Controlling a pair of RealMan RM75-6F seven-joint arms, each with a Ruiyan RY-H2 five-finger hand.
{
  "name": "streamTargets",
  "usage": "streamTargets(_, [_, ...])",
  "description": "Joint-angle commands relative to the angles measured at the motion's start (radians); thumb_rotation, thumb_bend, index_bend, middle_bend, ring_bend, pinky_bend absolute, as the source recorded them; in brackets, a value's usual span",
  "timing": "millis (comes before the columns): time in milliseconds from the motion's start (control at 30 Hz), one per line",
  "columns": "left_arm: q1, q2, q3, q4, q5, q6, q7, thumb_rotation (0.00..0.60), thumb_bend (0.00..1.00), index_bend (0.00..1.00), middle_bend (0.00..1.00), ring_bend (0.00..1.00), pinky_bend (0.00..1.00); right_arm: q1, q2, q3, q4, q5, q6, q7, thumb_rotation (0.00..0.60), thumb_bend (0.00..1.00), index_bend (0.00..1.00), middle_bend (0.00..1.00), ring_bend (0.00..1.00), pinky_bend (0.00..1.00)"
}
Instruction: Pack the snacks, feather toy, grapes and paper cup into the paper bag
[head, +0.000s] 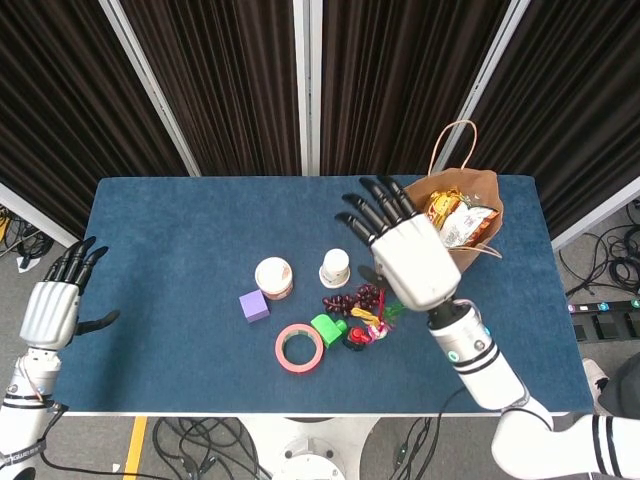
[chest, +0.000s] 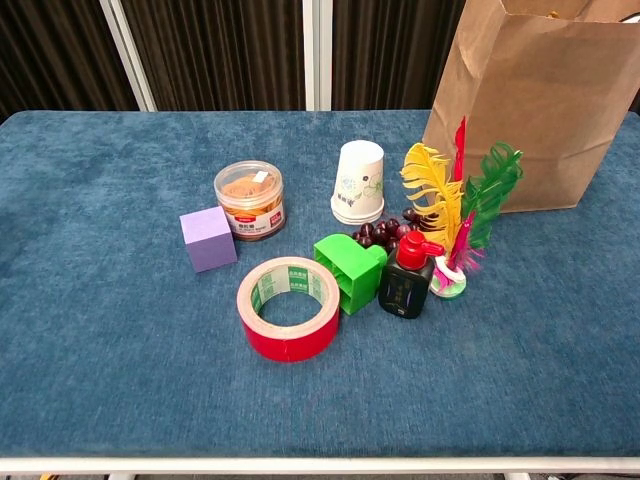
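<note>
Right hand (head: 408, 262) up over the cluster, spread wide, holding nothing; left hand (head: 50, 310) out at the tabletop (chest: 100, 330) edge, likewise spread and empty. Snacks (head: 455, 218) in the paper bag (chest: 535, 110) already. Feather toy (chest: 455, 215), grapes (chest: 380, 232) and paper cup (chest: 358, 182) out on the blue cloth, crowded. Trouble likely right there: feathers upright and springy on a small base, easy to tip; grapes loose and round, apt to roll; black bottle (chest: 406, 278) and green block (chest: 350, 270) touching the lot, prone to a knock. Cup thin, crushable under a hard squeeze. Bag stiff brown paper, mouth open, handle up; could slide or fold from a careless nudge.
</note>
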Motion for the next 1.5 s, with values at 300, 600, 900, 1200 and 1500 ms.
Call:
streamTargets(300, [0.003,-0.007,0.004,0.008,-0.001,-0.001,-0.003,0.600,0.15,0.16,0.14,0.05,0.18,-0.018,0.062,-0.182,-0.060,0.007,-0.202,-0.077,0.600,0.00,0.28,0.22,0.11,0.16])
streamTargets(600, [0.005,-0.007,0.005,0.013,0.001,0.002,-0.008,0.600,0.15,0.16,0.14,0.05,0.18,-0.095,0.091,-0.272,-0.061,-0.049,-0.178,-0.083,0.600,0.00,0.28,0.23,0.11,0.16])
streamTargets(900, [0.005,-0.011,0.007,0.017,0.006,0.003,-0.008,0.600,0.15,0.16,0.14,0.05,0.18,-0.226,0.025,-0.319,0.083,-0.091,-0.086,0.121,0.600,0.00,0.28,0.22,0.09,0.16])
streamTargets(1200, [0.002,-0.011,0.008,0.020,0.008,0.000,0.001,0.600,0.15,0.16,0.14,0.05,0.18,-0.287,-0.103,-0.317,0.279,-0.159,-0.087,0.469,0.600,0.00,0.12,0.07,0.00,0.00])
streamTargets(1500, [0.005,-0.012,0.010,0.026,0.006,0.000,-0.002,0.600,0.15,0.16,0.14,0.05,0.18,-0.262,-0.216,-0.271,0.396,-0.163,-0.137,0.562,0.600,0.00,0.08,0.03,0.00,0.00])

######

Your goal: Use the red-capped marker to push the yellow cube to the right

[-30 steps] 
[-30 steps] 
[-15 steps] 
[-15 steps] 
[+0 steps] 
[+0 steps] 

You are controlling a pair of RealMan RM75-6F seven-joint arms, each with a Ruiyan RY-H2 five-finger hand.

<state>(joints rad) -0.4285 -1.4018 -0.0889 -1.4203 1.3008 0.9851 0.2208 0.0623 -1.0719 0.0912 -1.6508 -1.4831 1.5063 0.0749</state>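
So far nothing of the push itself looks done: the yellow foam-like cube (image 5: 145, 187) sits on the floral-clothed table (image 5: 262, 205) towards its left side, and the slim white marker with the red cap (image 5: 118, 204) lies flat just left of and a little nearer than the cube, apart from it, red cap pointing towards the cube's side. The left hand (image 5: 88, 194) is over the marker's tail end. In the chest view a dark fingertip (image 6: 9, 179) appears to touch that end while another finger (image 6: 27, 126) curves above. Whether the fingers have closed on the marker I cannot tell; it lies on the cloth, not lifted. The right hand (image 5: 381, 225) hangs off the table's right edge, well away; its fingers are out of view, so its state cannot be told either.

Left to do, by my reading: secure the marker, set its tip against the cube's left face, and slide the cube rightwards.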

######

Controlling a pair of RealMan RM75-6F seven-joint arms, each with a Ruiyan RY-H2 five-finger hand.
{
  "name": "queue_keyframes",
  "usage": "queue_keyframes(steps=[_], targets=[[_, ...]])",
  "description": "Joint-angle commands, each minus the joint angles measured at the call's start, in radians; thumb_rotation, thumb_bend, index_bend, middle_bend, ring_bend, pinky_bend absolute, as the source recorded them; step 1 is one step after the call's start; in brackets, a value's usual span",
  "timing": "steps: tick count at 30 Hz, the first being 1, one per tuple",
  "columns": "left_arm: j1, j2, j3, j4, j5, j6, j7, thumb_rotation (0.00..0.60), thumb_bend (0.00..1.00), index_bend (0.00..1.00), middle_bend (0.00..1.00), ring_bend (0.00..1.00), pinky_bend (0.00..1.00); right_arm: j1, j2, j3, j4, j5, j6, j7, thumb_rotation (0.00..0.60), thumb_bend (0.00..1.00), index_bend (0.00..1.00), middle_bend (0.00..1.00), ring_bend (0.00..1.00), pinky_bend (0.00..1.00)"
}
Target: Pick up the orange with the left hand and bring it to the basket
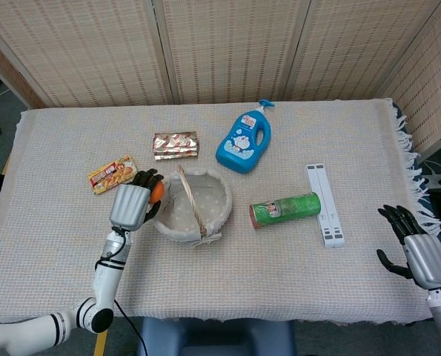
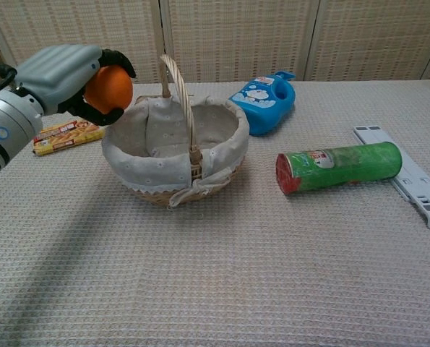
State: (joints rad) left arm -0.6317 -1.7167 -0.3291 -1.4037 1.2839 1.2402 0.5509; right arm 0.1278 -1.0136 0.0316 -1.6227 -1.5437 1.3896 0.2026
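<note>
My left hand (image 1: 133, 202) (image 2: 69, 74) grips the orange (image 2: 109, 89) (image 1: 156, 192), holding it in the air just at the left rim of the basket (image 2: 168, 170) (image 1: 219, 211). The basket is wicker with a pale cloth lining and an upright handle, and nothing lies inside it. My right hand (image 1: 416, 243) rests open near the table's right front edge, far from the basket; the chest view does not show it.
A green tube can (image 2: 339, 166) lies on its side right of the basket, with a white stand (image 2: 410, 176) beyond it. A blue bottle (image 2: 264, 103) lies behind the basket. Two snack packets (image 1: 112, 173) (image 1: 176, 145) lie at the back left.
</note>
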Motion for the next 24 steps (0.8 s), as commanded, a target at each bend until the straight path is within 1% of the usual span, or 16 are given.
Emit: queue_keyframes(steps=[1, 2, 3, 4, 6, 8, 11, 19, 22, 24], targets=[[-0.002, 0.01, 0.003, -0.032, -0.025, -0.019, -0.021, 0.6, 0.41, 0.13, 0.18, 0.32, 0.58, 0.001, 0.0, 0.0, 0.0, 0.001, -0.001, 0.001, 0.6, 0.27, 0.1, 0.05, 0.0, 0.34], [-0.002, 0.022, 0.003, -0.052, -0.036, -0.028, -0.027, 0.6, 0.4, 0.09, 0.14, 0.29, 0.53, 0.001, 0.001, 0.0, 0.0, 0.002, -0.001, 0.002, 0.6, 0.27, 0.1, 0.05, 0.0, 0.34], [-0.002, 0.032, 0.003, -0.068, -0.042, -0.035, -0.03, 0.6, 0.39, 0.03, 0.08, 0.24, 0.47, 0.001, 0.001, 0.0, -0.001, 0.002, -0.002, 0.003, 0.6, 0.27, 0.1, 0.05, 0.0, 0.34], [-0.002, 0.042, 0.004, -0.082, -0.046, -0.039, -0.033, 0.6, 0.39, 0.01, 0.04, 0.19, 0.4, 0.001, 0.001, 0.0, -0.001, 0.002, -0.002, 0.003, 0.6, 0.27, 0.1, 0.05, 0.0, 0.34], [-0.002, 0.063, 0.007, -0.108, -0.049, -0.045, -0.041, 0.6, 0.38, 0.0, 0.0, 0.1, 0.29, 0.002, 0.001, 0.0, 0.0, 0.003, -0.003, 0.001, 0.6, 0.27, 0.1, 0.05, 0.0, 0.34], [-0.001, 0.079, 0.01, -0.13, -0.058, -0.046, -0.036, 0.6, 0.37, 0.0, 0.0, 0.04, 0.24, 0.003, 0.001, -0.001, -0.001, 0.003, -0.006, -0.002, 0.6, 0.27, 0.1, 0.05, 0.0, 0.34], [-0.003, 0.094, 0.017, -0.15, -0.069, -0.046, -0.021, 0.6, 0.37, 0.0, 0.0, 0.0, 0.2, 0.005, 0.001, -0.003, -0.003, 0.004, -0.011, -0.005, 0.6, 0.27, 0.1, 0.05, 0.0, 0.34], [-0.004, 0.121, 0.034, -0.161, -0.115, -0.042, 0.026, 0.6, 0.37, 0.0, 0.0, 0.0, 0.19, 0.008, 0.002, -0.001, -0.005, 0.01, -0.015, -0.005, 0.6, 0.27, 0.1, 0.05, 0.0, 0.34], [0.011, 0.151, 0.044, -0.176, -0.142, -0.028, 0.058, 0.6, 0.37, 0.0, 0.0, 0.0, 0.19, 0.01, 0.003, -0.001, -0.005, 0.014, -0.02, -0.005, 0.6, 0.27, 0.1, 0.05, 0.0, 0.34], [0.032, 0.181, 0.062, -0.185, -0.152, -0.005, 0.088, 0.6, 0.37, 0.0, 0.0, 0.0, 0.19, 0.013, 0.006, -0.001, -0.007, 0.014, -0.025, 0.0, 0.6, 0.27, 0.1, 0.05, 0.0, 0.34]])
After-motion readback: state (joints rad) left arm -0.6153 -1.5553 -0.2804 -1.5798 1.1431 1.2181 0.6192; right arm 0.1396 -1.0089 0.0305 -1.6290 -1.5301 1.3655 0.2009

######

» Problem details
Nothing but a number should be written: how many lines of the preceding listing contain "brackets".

» Task result
2